Open Source Video
The Web Video Turf Wars
By Trevor Marshall
September 11, 2000
Last week, I put together some video clips for my daughter's Web page.
I used the Real Video encoder to create the RealVideo content, but because the quality was so poor, I also encoded the clips with the FreeWare Tsunami MPEG encoder I described in last month's column.
Before sending the MPEG clips to the Web server, I previewed them with my Windows Media Player. They were quite large, too fast to stream, even with my cable modem, but the media player did quite a good job of buffering the download.
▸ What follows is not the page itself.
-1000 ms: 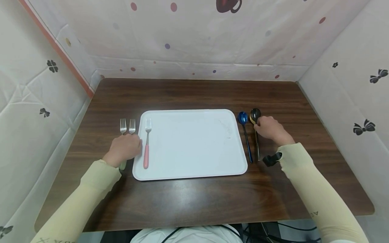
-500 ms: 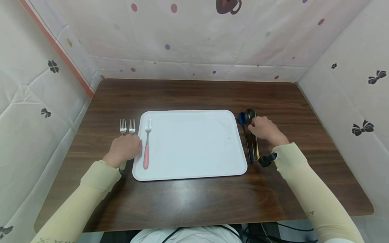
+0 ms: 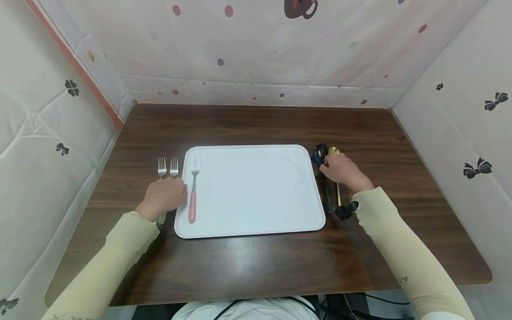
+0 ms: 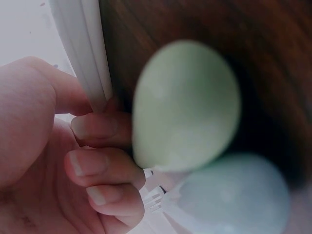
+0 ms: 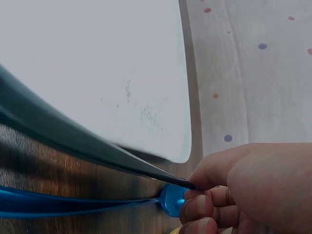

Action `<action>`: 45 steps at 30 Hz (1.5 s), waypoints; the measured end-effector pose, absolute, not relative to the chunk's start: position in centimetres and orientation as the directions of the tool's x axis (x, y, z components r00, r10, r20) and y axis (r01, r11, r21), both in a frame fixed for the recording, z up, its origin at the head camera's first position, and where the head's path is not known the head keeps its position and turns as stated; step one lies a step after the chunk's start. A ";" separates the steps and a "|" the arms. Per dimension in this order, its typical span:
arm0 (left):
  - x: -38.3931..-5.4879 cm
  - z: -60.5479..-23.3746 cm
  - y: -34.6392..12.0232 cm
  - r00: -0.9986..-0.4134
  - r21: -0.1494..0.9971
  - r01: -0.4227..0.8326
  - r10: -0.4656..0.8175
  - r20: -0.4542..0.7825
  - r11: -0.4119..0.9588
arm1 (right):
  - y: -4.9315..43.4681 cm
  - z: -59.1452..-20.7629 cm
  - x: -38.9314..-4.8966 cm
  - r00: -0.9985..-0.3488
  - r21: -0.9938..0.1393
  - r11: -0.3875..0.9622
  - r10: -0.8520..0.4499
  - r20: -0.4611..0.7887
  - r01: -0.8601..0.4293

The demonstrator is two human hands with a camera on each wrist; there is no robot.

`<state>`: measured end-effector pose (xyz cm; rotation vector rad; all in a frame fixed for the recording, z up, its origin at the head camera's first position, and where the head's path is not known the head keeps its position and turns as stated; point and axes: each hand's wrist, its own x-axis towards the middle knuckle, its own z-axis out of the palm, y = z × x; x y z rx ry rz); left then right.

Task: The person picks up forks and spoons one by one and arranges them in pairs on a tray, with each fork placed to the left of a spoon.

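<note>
My left hand [image 3: 163, 196] grips the left rim of a white tray [image 3: 256, 191], thumb and fingers on either side of the edge. A pink-handled fork [image 3: 193, 206] lies on the tray near that hand. Beneath the hand are two more forks, one with a green handle [image 4: 187, 105], the other with a pale blue handle [image 4: 239, 195]. At the tray's right, my right hand [image 3: 345, 172] pinches a black spoon [image 5: 83, 141] by its handle. It is held over a blue spoon [image 5: 63, 201], partly covering it in the head view. A gold spoon [image 3: 338, 195] lies partly hidden below the hand.
The brown wooden table [image 3: 256, 266] meets white patterned cloth walls at the back and sides. A black device [image 3: 346, 210] is fixed at the right wrist. Cables hang below the table's front edge.
My right hand has moved left with the black spoon, from over the gold spoon to over the blue one. The gold spoon is now uncovered. The left hand and tray stay put.
</note>
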<state>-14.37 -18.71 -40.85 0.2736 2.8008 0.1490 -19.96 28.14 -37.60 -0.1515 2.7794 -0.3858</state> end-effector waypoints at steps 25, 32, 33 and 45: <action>-14.3 -40.7 -18.7 -0.931 0.133 0.172 0.205 -0.302 0.976 | 26.1 -37.6 -20.0 -0.937 -0.306 0.949 -0.178 -0.301 -0.082; -14.4 -40.7 -18.6 -0.928 0.139 0.169 0.206 -0.312 0.976 | 25.9 -37.7 -20.2 -0.923 -0.353 0.930 -0.217 -0.318 -0.097; -14.4 -40.7 -18.6 -0.927 0.140 0.168 0.205 -0.313 0.976 | 25.8 -37.7 -20.2 -0.921 -0.359 0.928 -0.222 -0.320 -0.099; -14.4 -40.8 -18.7 -0.928 0.137 0.165 0.201 -0.315 0.977 | 25.3 -37.9 -20.3 -0.920 -0.377 0.918 -0.248 -0.304 -0.123</action>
Since I had used MPEG1 for the encoding, I figured that practically everybody would be able to play them (on Mac, PC, or Linux).
Imagine my disgust when I clicked on the Web page link. It was the Real Networks player that took control of my MPEG stream, and promptly commenced to tell me that .mpg video was an "unsupported format" it did not recognize.
After several hours of trial and error, uninstalling and reinstalling the various media players, I found the filetype .m1v would not be snatched by the Real Player, and would display, as intended, using Windows Media.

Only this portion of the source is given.